Cobalt(III) chloride
- Names: IUPAC name Cobalt(III) chloride

Identifiers
- CAS Number: 10241-04-0;
- 3D model (JSmol): Interactive image;
- ChemSpider: 59676;
- ECHA InfoCard: 100.030.509
- EC Number: 233-574-8;
- PubChem CID: 66297;
- CompTox Dashboard (EPA): DTXSID5065011 ;

Properties
- Chemical formula: CoCl_{3}
- Molar mass: 165.2913 g/mol (anhydrous)
- Melting point: Solid decomposes over −60°C
- Solubility: soluble in ethanol, diethyl ether
- Hazards: GHS labelling:
- Pictograms: GHS06: Toxic
- Signal word: Danger
- Hazard statements: H300, H330
- Precautionary statements: P260, P264, P270, P271, P284, P301+P310, P304+P340, P310, P320, P321, P330, P403+P233, P405, P501

= Cobalt(III) chloride =

Cobalt(III) chloride or cobaltic chloride is an unstable and elusive compound of cobalt and chlorine with the formula CoCl_{3}. In this compound, the cobalt atoms have a formal charge of +3.

The compound has been reported to exist in the gas phase at high temperatures, in equilibrium with cobalt(II) chloride and chlorine gas. It has also been found to be stable at very low temperatures, dispersed in a frozen argon matrix.

Some articles from the 1920s and 1930s claim the synthesis of bulk amounts of this compound in pure form; however, those results do not seem to have been reproduced, or have been attributed to other substances like the hexachlorocobaltate(III) anion CoCl_{6}^{3−}. Those earlier reports claim that it gives green solutions in anhydrous solvents such as ethanol and diethyl ether, and that it is stable only at very low temperatures (below −60 °C).

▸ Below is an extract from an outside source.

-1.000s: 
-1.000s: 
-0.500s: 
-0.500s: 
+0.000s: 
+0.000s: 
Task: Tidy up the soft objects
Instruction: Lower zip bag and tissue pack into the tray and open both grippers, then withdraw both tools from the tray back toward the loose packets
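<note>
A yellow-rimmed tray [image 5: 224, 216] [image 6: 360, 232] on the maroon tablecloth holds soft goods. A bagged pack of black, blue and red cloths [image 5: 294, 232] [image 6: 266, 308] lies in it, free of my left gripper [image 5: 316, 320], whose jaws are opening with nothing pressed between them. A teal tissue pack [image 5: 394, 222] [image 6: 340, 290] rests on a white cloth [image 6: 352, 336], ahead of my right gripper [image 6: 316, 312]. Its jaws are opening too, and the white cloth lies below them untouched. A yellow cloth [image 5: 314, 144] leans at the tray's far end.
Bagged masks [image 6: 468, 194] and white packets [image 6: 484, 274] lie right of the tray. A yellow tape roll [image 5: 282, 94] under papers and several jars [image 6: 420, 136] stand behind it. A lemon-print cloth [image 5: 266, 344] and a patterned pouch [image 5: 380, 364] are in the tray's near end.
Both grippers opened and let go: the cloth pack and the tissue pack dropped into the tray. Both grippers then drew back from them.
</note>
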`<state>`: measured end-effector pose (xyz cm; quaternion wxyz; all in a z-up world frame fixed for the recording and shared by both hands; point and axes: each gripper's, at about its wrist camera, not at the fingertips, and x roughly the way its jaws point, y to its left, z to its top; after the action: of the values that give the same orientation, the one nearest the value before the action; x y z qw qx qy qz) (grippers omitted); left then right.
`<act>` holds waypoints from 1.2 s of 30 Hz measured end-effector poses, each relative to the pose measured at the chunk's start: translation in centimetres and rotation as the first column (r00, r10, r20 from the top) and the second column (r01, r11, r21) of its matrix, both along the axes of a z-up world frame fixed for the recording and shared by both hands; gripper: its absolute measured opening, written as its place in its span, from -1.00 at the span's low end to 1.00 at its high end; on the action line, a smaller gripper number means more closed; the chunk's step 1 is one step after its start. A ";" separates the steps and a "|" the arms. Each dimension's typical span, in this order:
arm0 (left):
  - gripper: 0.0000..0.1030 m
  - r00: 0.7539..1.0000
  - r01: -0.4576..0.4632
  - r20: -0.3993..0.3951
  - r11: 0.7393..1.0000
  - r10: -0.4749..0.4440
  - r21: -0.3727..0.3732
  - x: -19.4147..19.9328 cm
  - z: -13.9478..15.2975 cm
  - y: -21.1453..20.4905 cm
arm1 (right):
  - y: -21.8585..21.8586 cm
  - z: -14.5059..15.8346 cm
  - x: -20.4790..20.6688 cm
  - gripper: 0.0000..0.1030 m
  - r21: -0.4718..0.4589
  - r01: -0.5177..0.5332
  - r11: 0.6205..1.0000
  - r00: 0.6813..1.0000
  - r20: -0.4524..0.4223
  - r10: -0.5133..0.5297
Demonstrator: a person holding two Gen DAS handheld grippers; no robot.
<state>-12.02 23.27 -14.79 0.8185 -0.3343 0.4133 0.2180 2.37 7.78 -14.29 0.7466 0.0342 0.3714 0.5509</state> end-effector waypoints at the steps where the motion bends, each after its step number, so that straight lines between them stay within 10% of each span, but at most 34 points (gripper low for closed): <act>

==Structure and properties==
The infrared spectrum of the compound in frozen argon indicates that the isolated CoCl_{3} molecule is planar with D_{3h} symmetry.

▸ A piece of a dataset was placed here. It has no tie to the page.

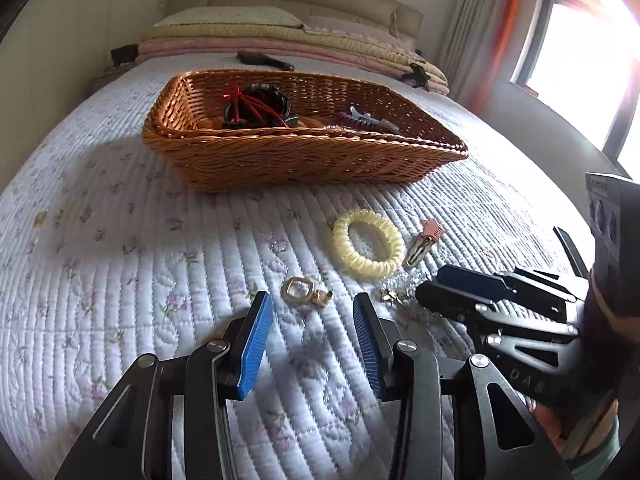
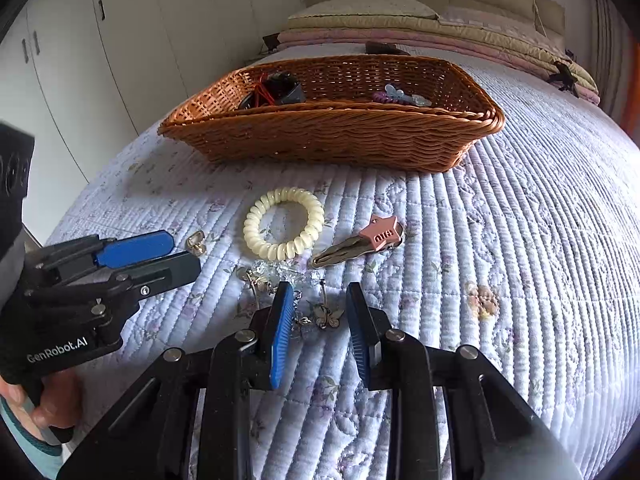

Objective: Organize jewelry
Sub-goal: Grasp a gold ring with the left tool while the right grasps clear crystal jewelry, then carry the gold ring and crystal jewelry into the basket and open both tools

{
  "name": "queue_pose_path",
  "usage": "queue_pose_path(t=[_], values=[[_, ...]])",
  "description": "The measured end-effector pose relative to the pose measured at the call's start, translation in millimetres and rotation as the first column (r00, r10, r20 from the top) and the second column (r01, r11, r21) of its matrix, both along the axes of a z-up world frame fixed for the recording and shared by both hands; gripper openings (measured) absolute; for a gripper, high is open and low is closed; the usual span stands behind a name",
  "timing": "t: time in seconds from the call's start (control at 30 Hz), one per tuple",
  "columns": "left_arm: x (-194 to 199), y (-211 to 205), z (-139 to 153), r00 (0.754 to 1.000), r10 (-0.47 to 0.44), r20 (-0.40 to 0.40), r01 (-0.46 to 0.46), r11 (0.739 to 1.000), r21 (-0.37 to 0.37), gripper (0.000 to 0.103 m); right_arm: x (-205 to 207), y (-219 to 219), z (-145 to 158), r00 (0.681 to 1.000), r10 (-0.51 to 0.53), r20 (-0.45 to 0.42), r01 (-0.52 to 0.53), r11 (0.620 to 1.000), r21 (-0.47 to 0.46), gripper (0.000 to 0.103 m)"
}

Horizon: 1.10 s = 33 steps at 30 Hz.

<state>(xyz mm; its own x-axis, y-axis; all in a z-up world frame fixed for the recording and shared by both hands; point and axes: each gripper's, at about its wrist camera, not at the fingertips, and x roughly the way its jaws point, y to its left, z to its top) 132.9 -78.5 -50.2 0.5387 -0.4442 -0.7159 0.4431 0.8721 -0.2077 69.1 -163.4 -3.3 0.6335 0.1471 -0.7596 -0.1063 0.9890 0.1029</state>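
On the quilted bed (image 1: 120, 280), the left gripper (image 1: 312, 312) hovers with its blue pads spread and nothing between them, a small gold clasp (image 1: 306, 292) lying on the quilt just beyond its fingertips. The right gripper (image 2: 318, 312) also stands with jaws apart, tips lowered over a tangle of silvery butterfly charms and chain (image 2: 320, 316) that lies between and just ahead of its pads; whether they touch it cannot be told. Beyond both lie a cream spiral hair tie (image 2: 284, 224) and beside it a pink star hair clip (image 2: 360, 242), with the wicker basket (image 2: 332, 140), already holding some pieces, farther up towards the bed's head.
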Motion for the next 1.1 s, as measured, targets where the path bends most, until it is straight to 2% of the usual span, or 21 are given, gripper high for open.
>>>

A scientific study of the stability of this and other metal trihalides at 50 °C was published by Nelsoon and Sharpe in 1956.

Aerodynamic properties for the gas phase have been determined by the Glushko Thermocenter of the Russian Academy of Sciences.

==Preparation==
Cobalt trichloride was detected in 1952 by Harald Schäfer and Kurt Krehl in the gas phase when cobalt(II) chloride CoCl_{2} is heated in an atmosphere of chlorine Cl_{2}. The trichloride is formed through the equilibrium
 2CoCl_{2} + Cl_{2} ↔ 2 CoCl_{3}
At 918 K (below the melting point of CoCl_{2}, 999 K), the trichloride was the predominant cobalt species in the vapor, with partial pressure of 0.72 mm Hg versus 0.62 for the dichloride. However, equilibrium shifts to the left at higher temperatures. At 1073 K, the partial pressures were 7.3 and 31.3 mm Hg, respectively.

Cobalt trichloride, in amounts sufficient to study spectroscopically, was obtained by Green and others in 1983, by sputtering cobalt electrodes with chlorine atoms and trapping the resulting molecules in frozen argon at 14 K.

A report from 1969 claims that treatment of solid cobalt(III) hydroxide CoOOH·H_{2}O with anhydrous ether saturated with HCl at −20 °C produces a green solution (stable at −78 °C) with the characteristic spectrum of CoCl_{3}.

In a 1932 report, the compound was claimed to arise in the electrolysis of cobalt(II) chloride in anhydrous ethanol.

==Related compounds==
The hexachlorocobaltate(III) anion CoCl_{6}^{3−} has been identified in preparations of cobalt(III) salts and hydrochloric acid HCl in glacial acetic acid.

In solutions of cobalt(III) salts with chloride ions, the anionic complexes (H_{2}O)_{5}Co(Cl)^{2+} and (H_{2}O)_{4}(OH)Co(Cl)^{+} are present.

Trichlorides of cobalt(III) complexed with various ligands, such as organic amines, can be quite stable. In particular, hexamminecobalt(III) chloride Co(NH_{3})_{6}Cl_{3} is the archetypal Werner complex and has uses in biological research. Another classical example is tris(ethylenediamine)cobalt(III) chloride Co(H_{2}N–C_{2}H_{4}–NH_{2})_{3}Cl_{3}.